Creating Nested Catalogs¶
Portolan supports hierarchical catalog structures where directories automatically become subcatalogs. This is useful for organizing large datasets by theme, region, or time period.
Quick Start¶
# Organize your data into themed directories
mkdir -p my-catalog/{climate,environment,housing}
cp climate-data/*.parquet my-catalog/climate/
cp env-data/*.parquet my-catalog/environment/
# Initialize and add everything
cd my-catalog
portolan init --auto --title "My Regional Data"
portolan add . --workers 4
# Add metadata and generate documentation
portolan metadata init
# Edit .portolan/metadata.yaml with your info
portolan readme --recursive
How Directory Structure Maps to STAC¶
Portolan infers the catalog hierarchy from your directory layout:
my-catalog/ # Root catalog (catalog.json)
├── climate/ # Subcatalog (climate/catalog.json)
│ ├── temperature/ # Collection (climate/temperature/collection.json)
│ │ └── temperature.parquet
│ └── precipitation/ # Collection
│ └── precipitation.parquet
└── demographics/ # Subcatalog
└── census-2020/ # Collection
└── census.parquet
When you run portolan add ., Portolan:
- Creates
catalog.jsonat the root with links to subcatalogs - Creates
catalog.jsonin each intermediate directory (subcatalogs) - Creates
collection.json+ item metadata in leaf directories (collections) - Generates
versions.jsonfor tracking at each level
Bulk Adding Files¶
Process many files efficiently with parallel workers:
portolan add . --workers 4 --verbose
The --verbose flag shows progress for each file. Without it, only changed/added files appear.
Metadata and READMEs¶
Setting Up Metadata¶
portolan metadata init
This creates .portolan/metadata.yaml with required fields (contact, license) and optional fields (citation, keywords, source URL, known issues).
Example:
contact:
name: "Data Team"
email: "data@example.org"
license: "CC-BY-4.0"
license_url: "https://creativecommons.org/licenses/by/4.0/"
keywords:
- climate
- regional data
- open data
source_url: "https://data.example.org/"
processing_notes: "Converted from Shapefile to GeoParquet with Hilbert sorting."
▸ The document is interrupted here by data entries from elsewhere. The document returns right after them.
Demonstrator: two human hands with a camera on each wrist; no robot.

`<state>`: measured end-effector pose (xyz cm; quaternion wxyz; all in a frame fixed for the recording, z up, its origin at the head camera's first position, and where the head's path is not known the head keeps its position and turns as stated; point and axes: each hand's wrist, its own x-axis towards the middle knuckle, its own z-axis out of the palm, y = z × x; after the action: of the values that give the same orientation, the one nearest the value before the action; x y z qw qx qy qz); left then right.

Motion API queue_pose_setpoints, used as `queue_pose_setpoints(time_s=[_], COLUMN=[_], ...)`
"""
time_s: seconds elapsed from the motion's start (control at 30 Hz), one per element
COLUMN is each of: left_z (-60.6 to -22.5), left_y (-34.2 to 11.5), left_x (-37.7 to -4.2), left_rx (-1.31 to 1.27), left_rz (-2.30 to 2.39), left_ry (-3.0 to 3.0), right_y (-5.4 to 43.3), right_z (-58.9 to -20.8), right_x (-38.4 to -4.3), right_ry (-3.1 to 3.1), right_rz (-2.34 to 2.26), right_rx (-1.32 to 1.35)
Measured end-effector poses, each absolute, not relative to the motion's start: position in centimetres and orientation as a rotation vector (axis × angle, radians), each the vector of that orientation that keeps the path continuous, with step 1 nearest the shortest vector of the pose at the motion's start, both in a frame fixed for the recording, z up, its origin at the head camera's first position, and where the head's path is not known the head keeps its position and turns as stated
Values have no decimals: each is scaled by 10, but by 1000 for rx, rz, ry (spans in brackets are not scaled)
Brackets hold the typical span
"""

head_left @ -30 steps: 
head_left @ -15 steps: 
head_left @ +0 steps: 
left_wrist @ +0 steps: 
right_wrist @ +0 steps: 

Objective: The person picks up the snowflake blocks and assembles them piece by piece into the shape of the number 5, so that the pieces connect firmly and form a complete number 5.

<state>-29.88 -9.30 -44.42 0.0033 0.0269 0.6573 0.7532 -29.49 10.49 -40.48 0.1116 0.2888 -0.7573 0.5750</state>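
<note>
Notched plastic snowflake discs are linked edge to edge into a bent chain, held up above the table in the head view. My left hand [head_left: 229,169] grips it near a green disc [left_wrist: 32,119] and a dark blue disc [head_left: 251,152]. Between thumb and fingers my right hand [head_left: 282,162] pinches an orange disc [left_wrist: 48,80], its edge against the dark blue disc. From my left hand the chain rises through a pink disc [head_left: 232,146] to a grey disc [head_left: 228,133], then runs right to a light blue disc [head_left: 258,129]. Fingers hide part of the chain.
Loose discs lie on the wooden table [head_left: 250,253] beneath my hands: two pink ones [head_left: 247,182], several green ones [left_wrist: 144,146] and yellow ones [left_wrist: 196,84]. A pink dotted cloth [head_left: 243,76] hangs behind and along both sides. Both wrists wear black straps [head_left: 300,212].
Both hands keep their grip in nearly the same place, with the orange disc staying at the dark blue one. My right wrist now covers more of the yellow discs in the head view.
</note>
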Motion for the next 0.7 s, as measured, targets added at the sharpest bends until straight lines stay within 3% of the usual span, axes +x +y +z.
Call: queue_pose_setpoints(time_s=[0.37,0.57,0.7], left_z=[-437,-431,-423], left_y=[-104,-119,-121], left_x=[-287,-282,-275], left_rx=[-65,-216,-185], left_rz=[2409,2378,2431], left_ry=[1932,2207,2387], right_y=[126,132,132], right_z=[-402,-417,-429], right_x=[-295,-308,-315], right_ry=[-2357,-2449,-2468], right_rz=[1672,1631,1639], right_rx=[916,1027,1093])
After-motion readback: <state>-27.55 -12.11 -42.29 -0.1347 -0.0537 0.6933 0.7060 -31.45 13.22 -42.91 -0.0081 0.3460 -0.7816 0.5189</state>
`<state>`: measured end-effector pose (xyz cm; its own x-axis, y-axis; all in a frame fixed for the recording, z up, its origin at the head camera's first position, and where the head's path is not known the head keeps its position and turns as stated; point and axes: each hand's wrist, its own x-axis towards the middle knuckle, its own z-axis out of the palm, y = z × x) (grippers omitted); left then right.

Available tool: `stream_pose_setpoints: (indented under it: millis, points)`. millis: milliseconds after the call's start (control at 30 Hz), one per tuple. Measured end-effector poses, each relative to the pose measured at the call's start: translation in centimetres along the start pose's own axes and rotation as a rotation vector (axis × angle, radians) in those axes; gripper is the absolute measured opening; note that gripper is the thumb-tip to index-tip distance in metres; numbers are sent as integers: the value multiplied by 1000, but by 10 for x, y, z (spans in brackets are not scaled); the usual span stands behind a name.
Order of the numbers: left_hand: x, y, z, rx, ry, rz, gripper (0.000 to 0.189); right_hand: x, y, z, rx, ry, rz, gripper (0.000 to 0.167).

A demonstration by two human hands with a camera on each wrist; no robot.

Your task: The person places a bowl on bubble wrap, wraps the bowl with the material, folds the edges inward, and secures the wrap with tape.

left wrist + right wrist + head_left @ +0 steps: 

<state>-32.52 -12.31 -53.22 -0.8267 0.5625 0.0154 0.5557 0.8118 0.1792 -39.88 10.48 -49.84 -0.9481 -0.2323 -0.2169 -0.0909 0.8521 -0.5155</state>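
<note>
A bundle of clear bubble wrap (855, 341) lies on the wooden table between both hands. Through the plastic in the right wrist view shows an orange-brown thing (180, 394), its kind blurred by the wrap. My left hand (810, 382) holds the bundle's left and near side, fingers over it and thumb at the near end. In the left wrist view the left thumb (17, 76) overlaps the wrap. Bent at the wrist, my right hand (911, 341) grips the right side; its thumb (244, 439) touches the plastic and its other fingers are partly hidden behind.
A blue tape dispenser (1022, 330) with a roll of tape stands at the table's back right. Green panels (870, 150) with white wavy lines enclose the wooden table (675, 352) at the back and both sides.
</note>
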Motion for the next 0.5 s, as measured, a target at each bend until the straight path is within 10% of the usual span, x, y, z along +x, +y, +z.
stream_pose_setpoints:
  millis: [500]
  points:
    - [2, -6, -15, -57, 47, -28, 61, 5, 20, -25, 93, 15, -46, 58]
known_issues: "Temporal extent not specified for most datasets."
Generating READMEs¶
portolan readme --recursive
This generates README.md files at every level — root catalog, subcatalogs, and collections. Metadata from the root cascades down, so you only need to edit one metadata.yaml for consistent attribution across all READMEs.
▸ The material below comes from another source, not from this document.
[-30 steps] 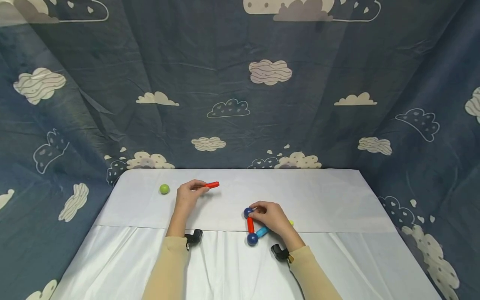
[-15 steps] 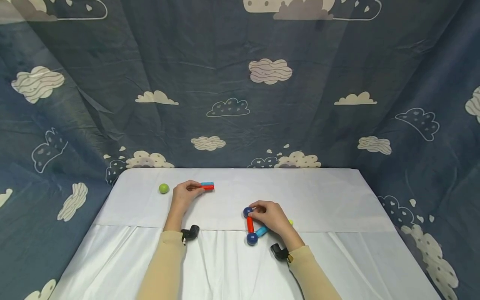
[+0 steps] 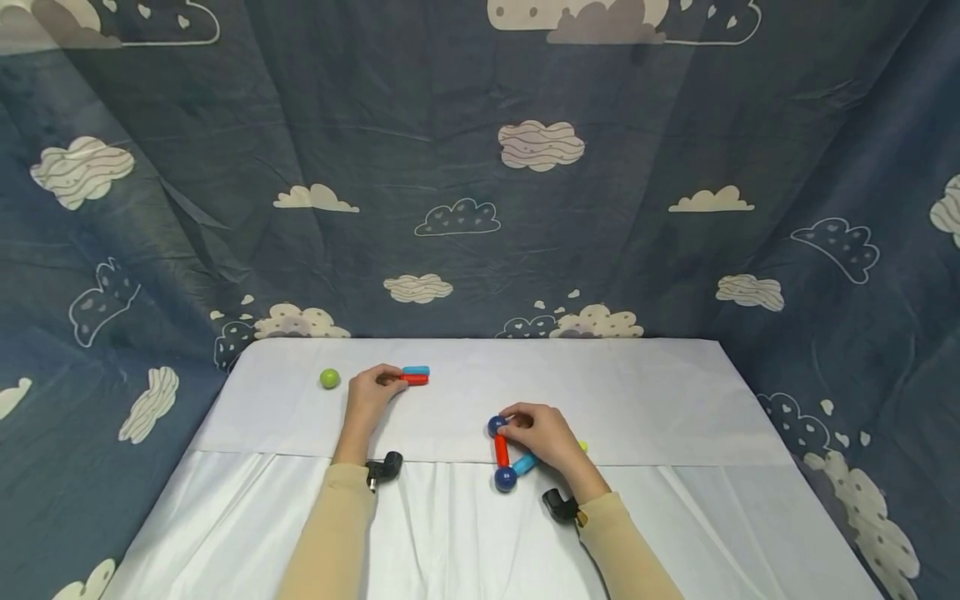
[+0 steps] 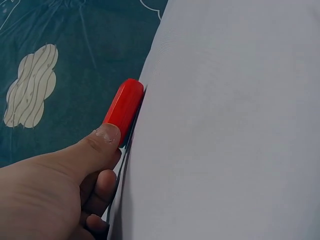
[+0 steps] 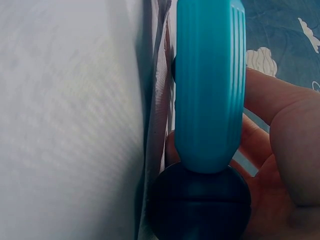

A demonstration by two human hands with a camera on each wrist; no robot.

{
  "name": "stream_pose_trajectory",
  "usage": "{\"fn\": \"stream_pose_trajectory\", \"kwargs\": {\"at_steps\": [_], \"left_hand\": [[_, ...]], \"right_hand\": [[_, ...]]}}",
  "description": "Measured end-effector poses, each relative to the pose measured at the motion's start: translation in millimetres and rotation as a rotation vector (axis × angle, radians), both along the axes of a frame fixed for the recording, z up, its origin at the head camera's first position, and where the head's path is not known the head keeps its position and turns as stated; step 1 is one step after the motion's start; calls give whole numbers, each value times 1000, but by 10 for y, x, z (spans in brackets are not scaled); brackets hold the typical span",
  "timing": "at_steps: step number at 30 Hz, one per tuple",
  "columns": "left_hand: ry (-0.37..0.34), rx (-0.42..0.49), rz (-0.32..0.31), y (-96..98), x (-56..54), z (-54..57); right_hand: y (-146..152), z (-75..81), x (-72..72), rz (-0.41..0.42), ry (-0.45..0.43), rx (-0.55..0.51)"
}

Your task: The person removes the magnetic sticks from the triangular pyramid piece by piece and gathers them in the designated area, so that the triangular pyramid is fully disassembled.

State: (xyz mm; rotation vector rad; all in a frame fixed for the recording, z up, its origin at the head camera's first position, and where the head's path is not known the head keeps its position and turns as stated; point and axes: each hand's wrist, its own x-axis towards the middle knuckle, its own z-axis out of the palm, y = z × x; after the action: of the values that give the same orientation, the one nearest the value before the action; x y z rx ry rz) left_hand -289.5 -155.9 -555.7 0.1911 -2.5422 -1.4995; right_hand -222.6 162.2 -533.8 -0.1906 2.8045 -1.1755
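My left hand [image 3: 372,396] pinches a red magnetic rod [image 3: 415,380] between thumb and fingers, low over the white table. Along its far side lies a light blue rod [image 3: 416,370]. In the left wrist view the thumb presses on the red rod [image 4: 125,104], and the blue one is out of sight. My right hand [image 3: 542,432] grips a dark blue ball [image 3: 496,426]. From that ball a red rod [image 3: 501,451] runs to a nearer dark blue ball [image 3: 506,479], where another light blue rod [image 3: 525,464] joins, partly hidden under the hand. The right wrist view shows that blue rod [image 5: 210,85] meeting a ball [image 5: 200,205].
A green ball [image 3: 329,378] sits at the back left of the white-covered table [image 3: 645,400]. A yellow-green piece [image 3: 583,446] peeks out beside the right wrist. Dark cloud-print cloth [image 3: 465,275] hangs behind and along both sides.
My left hand has shifted a little left and nearer with the red rod, and the light blue rod has come into view beside it. The right hand and its joined pieces stay put.
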Motion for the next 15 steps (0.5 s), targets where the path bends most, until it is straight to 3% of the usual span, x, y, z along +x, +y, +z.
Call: {"fn": "stream_pose_trajectory", "kwargs": {"at_steps": [15], "left_hand": [[19,-14,33,34,-1,13]], "right_hand": [[-2,-3,-4,1,-11,0]]}}
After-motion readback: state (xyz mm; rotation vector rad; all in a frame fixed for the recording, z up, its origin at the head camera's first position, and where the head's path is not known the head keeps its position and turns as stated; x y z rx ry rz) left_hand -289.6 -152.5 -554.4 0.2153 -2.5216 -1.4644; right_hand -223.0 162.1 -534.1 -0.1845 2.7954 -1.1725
To preview without writing:
portolan readme --stdout
Validation¶
Check the catalog structure and data formats:
portolan check --verbose
This validates:
- STAC metadata completeness
- Cloud-native format compliance (GeoParquet, COG)
- Provisional datetime warnings (items without explicit dates)
Example: The Hague Open Data¶
A real-world example with 6 thematic subcatalogs and 23 collections:
den-haag/
├── catalog.json
├── climate/ # 3 collections: heat maps, climate scores
├── environment/ # 7 collections: air quality, noise, soil
├── housing/ # 1 collection: energy labels
├── infrastructure/ # 3 collections: waste, zones, storage
├── nature/ # 7 collections: species, habitats, trees
└── water/ # 2 collections: gauges, water bodies
Created with:
portolan init --auto --title "The Hague Open Data" \
--description "Municipal open data from Den Haag, Netherlands"
portolan add . --workers 4
portolan metadata init
# Edit .portolan/metadata.yaml
portolan readme --recursive
portolan check
Tips¶
Start flat, restructure later. You can reorganize directories and re-run portolan add . — Portolan regenerates the STAC hierarchy from the current structure.
One metadata.yaml for consistency. Root-level metadata cascades to all READMEs. Only create collection-level metadata.yaml files when you need overrides.
Use --workers for large catalogs. Parallel processing significantly speeds up metadata extraction for catalogs with many files.